Lan Xuanyu tersenyum. “Lalu, kalian tahu apa yang harus dilakukan?”
“Ini rahasia, kita harus merahasiakannya.” Ding Zhuohan akan segera menjadi kaki tangan Lan Xuanyu, jadi dia langsung menjawab.
“Benar, siapa pun yang tidak merahasiakannya akan mati.” Bing Tianliang pun ikut melompat. Beruang Petir Ungu! Beruang Petir Ungu Sepuluh Ribu Tahun! Entah itu Dewa atau bukan, dia tidak mendengarnya. Dia hanya menginginkan Beruang Petir Ungu, itulah pola pikirnya saat ini.
Pada tahun-tahun pertama, semuanya menjadi sebuah kesimpulan. Benar sekali! Apa yang bisa lebih baik daripada memiliki Jiwa Roh yang begitu cocok?

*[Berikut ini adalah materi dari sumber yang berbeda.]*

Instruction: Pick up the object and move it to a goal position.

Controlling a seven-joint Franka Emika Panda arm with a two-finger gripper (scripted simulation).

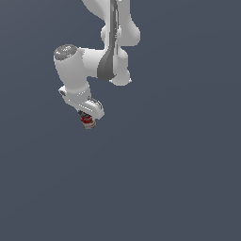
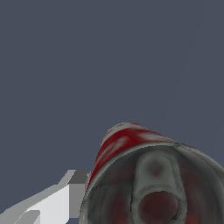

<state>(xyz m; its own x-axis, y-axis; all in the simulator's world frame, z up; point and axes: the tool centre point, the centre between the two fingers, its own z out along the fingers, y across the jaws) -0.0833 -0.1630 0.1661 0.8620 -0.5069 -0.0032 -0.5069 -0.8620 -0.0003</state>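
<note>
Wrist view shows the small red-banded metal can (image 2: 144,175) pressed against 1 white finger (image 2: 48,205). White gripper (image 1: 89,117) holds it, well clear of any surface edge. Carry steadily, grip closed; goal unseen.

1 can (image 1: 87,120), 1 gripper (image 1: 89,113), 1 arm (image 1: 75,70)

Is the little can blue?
No, the can has a red and white side and a grey end with a pull tab.
</note>
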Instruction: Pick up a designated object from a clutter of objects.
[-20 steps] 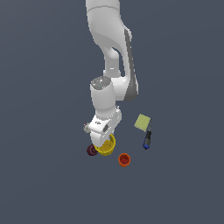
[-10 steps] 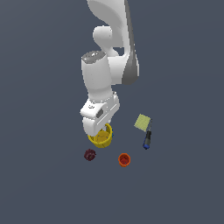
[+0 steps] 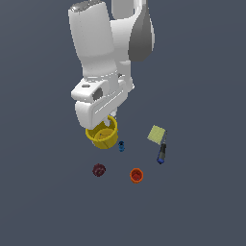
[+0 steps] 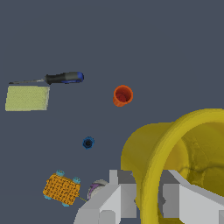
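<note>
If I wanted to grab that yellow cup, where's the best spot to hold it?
Probably the rim wall, from the open mouth side: one finger inside, one outside. The yellow cup is wide and tapered, so its whole body looks too broad for the jaws, but its wall is thin. The gripper is holding it that way here, fingers straddling the rim.
</note>
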Robot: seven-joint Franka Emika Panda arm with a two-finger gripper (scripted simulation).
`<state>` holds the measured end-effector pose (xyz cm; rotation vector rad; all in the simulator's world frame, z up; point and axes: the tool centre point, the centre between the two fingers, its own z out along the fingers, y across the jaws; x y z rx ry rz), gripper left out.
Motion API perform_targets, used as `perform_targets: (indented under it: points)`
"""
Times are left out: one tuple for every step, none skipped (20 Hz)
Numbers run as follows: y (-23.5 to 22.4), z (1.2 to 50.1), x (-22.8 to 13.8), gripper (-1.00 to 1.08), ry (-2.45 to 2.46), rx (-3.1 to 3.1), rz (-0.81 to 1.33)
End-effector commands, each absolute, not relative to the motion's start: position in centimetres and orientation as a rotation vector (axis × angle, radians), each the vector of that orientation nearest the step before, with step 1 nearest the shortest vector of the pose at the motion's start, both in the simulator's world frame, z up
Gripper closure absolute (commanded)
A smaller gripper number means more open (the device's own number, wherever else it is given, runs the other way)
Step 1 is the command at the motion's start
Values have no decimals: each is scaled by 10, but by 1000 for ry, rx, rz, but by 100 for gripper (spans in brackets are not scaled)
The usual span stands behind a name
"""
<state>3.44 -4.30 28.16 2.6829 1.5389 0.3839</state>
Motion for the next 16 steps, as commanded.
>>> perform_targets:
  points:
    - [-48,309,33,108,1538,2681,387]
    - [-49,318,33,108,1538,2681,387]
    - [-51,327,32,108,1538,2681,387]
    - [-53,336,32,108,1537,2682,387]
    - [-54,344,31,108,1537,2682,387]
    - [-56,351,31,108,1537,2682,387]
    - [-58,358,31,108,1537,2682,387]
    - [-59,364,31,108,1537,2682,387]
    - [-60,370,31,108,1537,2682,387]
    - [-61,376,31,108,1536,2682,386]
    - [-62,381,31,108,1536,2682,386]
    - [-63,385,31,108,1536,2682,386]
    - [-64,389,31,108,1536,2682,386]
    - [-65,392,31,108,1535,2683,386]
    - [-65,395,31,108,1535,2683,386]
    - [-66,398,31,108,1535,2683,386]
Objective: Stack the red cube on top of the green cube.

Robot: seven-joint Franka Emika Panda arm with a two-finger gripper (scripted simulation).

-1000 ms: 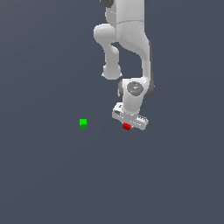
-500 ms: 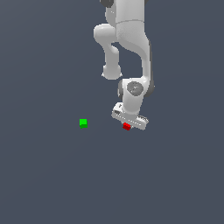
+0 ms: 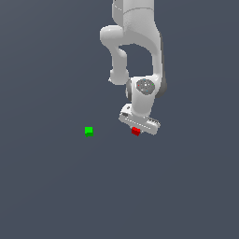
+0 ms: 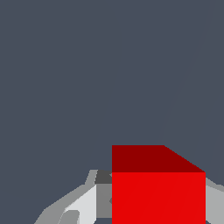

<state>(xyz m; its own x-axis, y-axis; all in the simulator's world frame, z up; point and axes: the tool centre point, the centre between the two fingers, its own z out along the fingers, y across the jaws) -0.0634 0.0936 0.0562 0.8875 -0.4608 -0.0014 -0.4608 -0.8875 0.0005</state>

“Apa yang terjadi sebelumnya? Tadi telingaku agak tuli.” Li Bin mengorek telinganya.
Li Han berkata dengan tegas, “Bagaimana mungkin kau melakukan itu? Bukankah tadi kau berteriak di telingaku? Aku tidak mendengar apa pun.”

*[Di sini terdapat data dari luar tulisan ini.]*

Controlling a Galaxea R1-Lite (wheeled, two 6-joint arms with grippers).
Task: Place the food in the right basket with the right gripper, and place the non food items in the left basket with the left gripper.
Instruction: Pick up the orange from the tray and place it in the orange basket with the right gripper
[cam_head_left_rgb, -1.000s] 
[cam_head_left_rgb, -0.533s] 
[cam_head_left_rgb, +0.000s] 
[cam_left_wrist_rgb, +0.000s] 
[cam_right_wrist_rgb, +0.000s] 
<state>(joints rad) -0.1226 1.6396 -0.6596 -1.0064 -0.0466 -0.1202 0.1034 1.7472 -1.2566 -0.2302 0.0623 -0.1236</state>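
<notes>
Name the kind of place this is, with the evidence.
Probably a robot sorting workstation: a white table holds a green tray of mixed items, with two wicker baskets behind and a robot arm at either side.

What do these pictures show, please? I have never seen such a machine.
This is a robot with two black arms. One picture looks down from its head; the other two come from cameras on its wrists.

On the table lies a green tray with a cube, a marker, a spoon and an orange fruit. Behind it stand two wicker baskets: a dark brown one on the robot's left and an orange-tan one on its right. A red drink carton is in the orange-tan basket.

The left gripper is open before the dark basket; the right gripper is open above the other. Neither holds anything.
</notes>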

Jia Yu hendak berbicara ketika Lan Xuanyu meraih bahunya. “Hutan itu bagus, tetapi laut juga bagus.”
Mata Jia Yu berbinar dan dia cepat mengangguk. “Ketua kelas, saya juga tidak mendengar apa-apa.”
Para mahasiswa tahun pertama semuanya saling meniru satu sama lain.
Lan Mengqin memutar matanya. ‘Para pria yang suka merayu ini melakukan semua ini hanya demi Jiwa Roh?’
‘Tapi kenapa aku begitu iri pada mereka? Kenapa aku tidak punya satu pun?’ Lan Mengqin cemberut, tetapi akhirnya dia tidak mengatakan apa pun. Seluruh kelas mencapai kesepakatan.
Ketika Lan Xuanyu dan timnya kembali ke titik awal, beberapa tokoh penting yang menunggu di sana terkejut.
Saat ini, termasuk Sekte Tang, Kuil Dewa Perang, dan Pagoda Roh, ada juga beberapa murid yang kembali dengan binatang jiwa yang mengakui mereka. Tetapi jumlah mereka jelas tidak banyak!